**Task statement**
Where a line in the listing contains the string "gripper", copy that line out.

**Data shown**
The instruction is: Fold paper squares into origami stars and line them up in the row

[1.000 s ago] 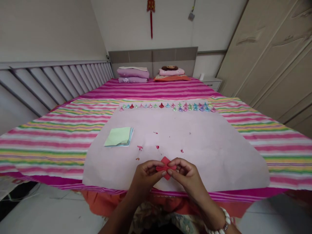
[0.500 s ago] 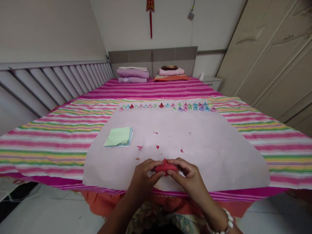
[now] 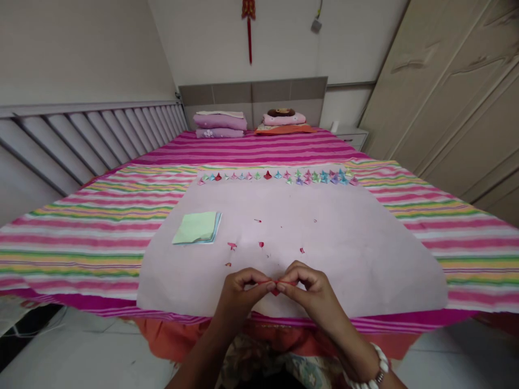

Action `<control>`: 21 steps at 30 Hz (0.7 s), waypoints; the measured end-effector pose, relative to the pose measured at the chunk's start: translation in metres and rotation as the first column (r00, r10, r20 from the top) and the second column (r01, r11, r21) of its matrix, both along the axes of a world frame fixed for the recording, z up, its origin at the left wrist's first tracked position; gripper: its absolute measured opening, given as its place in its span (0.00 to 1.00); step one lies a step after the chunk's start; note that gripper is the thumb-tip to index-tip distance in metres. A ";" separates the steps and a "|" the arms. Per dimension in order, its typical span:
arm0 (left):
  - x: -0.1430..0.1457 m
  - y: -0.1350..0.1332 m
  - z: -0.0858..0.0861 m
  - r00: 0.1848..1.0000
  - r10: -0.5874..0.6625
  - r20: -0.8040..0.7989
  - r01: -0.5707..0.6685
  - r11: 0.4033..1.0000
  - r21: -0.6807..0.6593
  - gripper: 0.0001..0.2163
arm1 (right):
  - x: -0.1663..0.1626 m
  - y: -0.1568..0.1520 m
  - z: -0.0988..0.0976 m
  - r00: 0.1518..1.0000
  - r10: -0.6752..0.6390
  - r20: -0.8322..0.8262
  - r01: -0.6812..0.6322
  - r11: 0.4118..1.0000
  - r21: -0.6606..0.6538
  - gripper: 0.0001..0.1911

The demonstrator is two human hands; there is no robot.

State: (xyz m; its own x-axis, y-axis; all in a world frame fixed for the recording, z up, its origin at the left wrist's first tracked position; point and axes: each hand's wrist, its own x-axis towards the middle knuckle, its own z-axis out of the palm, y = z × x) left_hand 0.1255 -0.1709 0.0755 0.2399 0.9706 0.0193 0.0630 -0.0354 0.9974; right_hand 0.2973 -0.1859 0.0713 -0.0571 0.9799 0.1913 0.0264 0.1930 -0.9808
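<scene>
Between both hands is a small piece of folded red paper [image 3: 276, 292], mostly covered by my fingers. My left hand [image 3: 245, 289] pinches its left end between thumb and fingers. On the other end, my right hand [image 3: 306, 283] grips in the same way, with the two thumb tips almost meeting. Just beyond the hands, small red scraps [image 3: 261, 245] lie scattered on a large pale sheet [image 3: 365, 259]. A stack of square papers [image 3: 197, 227], light green on top with blue beneath, rests to the left.
Several small folded paper pieces [image 3: 267, 175] in many colours form a row along the sheet's far edge. The sheet lies on a striped bed cover [image 3: 81, 232]. Folded bedding [image 3: 221, 121] sits by the headboard, and a slatted rail [image 3: 101, 129] runs along the left.
The red paper has tipped from showing a broad face to a thin edge with a small point below. Both hands still hold it in nearly the same place.
</scene>
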 end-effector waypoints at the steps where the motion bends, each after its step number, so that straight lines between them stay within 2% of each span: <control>1: 0.000 0.000 -0.001 0.999 0.007 0.040 -0.005 0.999 -0.048 0.07 | 0.000 0.001 -0.001 1.000 -0.007 -0.027 0.007 1.000 -0.027 0.10; 6: 0.005 0.000 -0.007 0.979 0.105 0.173 -0.066 0.974 -0.218 0.08 | -0.003 0.002 -0.005 0.983 -0.082 -0.164 0.057 0.986 -0.155 0.11; 9: 0.010 -0.002 -0.014 0.963 0.054 0.262 0.015 0.967 -0.255 0.13 | -0.006 0.001 -0.006 0.966 -0.129 -0.224 0.086 0.978 -0.192 0.11; 12: 0.015 -0.004 -0.017 0.976 0.033 0.216 0.020 0.972 -0.236 0.08 | -0.009 0.000 -0.006 0.956 -0.127 -0.266 0.071 0.975 -0.211 0.12; 15: 0.015 -0.004 -0.014 0.987 0.056 0.153 -0.022 0.976 -0.217 0.09 | -0.009 -0.001 -0.005 0.962 -0.094 -0.257 0.040 0.977 -0.207 0.13; 18: 0.011 -0.002 -0.008 0.987 0.035 0.155 0.003 0.971 -0.238 0.09 | -0.008 0.000 -0.004 0.964 -0.080 -0.254 0.018 0.971 -0.239 0.17; 21: 0.006 -0.001 -0.007 0.982 0.029 0.188 0.024 0.961 -0.274 0.11 | -0.008 0.000 -0.003 0.942 -0.045 -0.332 -0.064 0.948 -0.311 0.16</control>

**Solution to this task**
Action `<control>`: 21 steps at 30 Hz (0.7 s), waypoints; the measured end-effector pose, relative to the pose measured at the chunk's start: translation in metres and rotation as the first column (r00, r10, r20 from the top) and the second column (r01, r11, r21) of its matrix, both along the axes of a world frame fixed for the recording, z up, its origin at the left wrist's first tracked position; gripper: its absolute measured opening, given as its place in its span (0.00 to 1.00); step one lies a step after the chunk's start; note that gripper is the thumb-tip to index-tip distance in metres. A ";" separates the steps and a "|" the arms. Per dimension in order, its typical span:
  - gripper: 0.0001..0.2163
  - gripper: 0.0001..0.1911

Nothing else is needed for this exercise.